Retry: Since I got this far, what if I set my goal at 1390 a day and kept track of my calories burned but not on MFP? Wouldn't I loose 2 pounds in a week? I'm going to stick around for an answer, if anyone is so kind to explain where I got lost and inbox me, I'd appreciate it. Otherwise, I'm going to stick with my 1390 for a week and see what happens0 -
Alright, I'm back. I set my goal to 1390, where I'll loose 2 pounds a week. Now....when I work out, it's normally a 300 calorie burn. Should I "eat back" these calories? Otherwise, I'm only going to take in 1090 calories for the day. If this is correct, and I do eat them back, my MFP goal is 1400....so is the difference that I normally don't eat them back?

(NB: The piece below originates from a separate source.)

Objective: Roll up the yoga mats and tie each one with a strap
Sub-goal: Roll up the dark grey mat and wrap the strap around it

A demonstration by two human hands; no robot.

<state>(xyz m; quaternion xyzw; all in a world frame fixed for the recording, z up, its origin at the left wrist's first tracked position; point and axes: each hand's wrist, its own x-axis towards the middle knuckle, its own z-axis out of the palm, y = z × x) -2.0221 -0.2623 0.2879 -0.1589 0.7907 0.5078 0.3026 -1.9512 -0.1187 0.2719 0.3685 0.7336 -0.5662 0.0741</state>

At the end of the day, should my net be 1390?
Thanks in advance0 -
Hi Olivia
Can you help me? I am exercising and having a deficit each day but not losing weight.
I am 5" 2' and weigh 72kgs and I want to lose 12-14kgs.
I am also breastfeeding so I need to add another 1500 calories on top of what my goal calories are: MFP says I need to eat 1240 calories.
I do at least 20 mins strength/cardio and walk 30mins 5-6 days a week.
Can you work out what I need to set my MFP at?